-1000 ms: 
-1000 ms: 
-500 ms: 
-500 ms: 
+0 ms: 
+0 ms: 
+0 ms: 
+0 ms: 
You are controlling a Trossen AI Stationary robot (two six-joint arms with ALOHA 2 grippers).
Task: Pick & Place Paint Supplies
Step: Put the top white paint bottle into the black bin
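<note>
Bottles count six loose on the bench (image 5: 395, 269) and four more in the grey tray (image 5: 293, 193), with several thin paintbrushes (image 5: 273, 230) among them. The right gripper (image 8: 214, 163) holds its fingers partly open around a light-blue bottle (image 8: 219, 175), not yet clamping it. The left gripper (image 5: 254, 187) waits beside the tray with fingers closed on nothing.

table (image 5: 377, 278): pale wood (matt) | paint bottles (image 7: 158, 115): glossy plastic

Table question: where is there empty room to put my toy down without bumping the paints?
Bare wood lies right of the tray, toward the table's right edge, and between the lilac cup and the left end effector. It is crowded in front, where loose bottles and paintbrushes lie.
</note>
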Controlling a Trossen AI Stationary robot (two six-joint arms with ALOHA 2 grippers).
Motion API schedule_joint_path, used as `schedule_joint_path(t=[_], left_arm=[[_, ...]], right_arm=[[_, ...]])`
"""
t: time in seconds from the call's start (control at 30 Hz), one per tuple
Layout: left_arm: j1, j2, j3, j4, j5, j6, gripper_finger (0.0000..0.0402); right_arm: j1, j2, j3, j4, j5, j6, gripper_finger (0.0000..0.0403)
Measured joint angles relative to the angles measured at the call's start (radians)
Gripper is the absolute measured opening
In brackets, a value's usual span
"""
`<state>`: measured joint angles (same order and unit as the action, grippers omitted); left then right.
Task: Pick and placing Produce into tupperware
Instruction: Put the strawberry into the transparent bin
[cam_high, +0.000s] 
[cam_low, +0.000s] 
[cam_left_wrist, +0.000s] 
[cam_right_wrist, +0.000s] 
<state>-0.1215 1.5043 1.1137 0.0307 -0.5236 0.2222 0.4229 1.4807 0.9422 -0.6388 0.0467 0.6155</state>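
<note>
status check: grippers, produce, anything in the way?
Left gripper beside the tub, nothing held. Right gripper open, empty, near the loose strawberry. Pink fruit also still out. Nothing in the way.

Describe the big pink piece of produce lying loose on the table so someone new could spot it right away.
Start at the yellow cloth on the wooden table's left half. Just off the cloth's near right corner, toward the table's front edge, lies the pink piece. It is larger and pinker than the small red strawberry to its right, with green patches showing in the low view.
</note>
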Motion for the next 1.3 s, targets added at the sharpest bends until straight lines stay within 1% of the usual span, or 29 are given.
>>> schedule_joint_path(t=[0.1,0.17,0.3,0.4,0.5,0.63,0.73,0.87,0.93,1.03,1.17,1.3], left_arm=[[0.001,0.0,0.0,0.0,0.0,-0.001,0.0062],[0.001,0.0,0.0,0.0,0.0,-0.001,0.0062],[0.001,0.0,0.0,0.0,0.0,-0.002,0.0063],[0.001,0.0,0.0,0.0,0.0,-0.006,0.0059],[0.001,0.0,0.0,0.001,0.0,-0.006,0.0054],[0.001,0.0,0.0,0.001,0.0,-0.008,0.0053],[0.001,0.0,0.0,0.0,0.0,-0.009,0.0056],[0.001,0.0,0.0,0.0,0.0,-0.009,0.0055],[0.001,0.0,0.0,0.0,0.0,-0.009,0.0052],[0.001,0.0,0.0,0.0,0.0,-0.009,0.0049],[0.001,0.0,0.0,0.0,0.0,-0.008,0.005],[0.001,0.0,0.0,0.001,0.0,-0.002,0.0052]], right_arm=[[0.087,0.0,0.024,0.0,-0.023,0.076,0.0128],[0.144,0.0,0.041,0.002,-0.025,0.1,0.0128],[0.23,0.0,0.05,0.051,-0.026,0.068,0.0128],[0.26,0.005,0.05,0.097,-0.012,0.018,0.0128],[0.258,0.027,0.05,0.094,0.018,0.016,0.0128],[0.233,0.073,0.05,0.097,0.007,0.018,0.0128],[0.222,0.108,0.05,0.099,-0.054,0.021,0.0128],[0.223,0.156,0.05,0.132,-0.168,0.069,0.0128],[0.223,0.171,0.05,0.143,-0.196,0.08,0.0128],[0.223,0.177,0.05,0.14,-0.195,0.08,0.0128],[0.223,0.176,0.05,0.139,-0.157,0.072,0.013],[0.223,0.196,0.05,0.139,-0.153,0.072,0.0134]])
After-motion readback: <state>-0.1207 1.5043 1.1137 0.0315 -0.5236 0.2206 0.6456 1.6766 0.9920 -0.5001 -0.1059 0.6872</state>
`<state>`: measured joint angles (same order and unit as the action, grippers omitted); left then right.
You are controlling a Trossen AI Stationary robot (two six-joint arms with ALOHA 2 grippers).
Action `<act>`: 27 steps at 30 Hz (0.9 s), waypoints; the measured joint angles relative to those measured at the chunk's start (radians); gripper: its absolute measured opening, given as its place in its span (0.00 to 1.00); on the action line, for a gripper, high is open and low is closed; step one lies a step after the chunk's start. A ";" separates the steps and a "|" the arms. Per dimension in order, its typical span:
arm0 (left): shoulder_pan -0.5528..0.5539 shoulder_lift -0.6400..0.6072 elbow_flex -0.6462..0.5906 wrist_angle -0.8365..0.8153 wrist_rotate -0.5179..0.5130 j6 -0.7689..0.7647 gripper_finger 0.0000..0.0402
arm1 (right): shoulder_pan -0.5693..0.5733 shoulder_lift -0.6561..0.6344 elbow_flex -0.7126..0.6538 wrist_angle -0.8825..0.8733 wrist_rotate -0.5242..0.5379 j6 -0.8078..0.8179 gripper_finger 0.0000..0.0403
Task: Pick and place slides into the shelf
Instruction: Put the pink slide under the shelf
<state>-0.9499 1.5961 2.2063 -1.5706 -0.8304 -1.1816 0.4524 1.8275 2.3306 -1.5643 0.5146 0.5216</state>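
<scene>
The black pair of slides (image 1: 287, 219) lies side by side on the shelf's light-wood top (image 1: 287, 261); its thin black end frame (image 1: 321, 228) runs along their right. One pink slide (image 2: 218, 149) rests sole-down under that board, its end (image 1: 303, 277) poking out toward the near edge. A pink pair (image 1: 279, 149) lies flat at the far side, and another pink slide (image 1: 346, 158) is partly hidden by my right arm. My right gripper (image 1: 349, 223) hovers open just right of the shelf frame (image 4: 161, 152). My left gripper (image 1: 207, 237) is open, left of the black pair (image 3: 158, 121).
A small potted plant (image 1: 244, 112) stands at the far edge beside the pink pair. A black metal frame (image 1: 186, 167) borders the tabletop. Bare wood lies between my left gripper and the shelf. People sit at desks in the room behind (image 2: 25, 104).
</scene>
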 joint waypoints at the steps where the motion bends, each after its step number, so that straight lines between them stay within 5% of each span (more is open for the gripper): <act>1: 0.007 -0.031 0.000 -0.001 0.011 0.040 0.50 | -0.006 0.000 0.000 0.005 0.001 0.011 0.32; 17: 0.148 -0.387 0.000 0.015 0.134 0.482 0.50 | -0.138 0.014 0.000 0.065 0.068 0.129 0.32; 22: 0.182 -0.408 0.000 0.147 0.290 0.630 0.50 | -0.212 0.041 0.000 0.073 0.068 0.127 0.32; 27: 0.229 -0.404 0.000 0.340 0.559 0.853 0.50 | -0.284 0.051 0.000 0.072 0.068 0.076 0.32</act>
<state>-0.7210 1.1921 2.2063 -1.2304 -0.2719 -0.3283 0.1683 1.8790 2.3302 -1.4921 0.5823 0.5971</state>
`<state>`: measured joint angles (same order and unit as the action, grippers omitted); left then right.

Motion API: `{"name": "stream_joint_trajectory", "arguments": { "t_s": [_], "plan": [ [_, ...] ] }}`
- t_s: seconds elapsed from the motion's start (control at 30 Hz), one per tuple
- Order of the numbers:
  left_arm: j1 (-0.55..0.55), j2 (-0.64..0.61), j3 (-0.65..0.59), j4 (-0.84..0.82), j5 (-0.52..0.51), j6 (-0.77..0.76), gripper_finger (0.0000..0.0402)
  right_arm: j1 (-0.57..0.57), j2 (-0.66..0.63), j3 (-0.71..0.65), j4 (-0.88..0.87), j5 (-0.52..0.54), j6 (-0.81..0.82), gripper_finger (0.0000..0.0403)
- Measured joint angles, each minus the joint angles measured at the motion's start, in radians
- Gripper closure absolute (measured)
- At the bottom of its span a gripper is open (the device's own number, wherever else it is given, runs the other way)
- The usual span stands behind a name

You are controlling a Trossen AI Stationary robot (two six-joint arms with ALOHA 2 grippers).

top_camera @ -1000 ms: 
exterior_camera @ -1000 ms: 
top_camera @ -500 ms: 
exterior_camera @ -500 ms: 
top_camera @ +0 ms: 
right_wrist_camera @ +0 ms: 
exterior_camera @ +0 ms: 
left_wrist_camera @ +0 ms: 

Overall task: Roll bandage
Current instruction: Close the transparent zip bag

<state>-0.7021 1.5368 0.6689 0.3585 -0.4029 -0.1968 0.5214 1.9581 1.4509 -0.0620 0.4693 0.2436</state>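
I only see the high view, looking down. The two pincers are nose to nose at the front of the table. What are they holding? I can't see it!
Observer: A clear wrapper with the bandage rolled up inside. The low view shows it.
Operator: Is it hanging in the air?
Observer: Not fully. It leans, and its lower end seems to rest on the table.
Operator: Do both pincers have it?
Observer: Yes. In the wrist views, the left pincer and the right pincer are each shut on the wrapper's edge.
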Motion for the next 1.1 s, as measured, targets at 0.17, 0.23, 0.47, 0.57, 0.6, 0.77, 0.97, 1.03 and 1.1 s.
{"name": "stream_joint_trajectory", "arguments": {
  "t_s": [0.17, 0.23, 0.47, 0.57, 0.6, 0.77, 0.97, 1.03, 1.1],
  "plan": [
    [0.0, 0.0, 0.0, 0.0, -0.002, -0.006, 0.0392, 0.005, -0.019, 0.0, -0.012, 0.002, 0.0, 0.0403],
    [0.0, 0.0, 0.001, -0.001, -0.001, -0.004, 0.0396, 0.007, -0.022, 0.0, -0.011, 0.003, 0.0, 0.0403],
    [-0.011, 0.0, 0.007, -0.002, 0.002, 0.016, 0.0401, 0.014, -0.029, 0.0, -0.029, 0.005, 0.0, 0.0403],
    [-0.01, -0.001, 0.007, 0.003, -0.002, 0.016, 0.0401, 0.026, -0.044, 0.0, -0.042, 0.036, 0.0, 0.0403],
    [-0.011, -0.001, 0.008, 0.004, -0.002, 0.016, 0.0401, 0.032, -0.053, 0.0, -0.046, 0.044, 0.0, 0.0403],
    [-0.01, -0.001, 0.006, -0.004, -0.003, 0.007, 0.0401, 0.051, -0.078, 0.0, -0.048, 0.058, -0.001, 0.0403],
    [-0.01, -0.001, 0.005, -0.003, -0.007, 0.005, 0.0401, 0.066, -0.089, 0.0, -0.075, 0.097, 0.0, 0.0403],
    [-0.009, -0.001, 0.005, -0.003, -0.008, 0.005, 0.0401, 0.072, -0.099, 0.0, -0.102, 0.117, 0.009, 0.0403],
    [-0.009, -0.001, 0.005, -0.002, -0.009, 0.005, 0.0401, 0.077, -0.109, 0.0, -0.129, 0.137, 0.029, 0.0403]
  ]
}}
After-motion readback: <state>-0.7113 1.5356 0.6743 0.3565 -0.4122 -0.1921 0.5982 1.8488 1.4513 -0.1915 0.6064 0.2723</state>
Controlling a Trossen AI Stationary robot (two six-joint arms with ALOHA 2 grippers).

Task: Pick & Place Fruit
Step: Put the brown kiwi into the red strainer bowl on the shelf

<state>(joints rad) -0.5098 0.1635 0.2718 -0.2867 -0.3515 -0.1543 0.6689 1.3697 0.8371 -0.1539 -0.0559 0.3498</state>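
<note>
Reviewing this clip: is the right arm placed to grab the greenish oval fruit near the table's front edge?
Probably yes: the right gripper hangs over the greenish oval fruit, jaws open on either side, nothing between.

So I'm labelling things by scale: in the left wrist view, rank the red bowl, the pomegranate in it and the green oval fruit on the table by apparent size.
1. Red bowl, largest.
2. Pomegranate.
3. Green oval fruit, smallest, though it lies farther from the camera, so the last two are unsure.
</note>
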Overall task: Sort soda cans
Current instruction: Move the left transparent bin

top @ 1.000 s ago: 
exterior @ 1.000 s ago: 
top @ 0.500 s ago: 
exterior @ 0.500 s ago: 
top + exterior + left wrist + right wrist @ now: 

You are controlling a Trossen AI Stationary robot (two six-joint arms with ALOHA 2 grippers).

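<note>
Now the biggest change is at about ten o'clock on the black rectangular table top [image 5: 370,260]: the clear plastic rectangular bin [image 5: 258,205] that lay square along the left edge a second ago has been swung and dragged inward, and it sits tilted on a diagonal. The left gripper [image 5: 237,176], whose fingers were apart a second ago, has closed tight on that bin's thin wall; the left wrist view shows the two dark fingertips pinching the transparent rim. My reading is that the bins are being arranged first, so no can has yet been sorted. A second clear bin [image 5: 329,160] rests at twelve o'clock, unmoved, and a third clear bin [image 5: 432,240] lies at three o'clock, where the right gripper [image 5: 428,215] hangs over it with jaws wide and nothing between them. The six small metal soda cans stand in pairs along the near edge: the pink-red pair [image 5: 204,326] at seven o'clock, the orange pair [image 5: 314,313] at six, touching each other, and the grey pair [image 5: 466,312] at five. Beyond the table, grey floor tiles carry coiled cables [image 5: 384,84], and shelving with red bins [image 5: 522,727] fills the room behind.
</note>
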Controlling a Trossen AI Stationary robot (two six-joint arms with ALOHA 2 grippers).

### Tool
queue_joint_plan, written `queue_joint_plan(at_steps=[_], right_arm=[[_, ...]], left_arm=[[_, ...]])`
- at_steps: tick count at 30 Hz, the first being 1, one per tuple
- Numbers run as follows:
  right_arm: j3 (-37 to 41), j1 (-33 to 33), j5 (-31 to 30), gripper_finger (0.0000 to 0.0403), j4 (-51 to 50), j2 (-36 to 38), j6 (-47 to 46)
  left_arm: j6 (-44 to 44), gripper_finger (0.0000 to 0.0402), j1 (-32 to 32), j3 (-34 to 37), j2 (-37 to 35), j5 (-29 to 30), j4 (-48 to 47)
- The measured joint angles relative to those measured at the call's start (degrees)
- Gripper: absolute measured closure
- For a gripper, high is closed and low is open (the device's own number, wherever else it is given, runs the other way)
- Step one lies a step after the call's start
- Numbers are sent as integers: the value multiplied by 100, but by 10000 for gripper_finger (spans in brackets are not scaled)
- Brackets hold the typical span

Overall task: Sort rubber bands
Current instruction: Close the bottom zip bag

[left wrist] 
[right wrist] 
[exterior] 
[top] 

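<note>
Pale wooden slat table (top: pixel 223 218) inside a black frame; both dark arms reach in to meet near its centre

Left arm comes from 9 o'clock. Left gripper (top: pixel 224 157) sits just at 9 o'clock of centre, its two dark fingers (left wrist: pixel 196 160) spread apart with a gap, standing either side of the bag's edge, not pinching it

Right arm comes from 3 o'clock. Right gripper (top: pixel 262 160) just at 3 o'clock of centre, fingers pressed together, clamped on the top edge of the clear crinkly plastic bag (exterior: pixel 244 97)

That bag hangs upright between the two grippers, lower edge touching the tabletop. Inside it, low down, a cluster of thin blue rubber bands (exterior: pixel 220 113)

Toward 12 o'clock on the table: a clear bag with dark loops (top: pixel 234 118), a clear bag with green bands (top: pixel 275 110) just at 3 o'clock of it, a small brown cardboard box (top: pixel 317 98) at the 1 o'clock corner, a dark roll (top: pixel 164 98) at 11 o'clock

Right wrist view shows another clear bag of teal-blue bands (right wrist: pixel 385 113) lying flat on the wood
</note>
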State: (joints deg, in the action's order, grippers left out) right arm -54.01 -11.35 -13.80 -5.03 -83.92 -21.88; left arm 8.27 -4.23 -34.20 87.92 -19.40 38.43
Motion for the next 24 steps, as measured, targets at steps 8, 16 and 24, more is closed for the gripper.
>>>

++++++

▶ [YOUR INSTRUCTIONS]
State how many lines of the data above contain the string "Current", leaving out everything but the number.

▶ [ANSWER FOR THIS EXERCISE]
3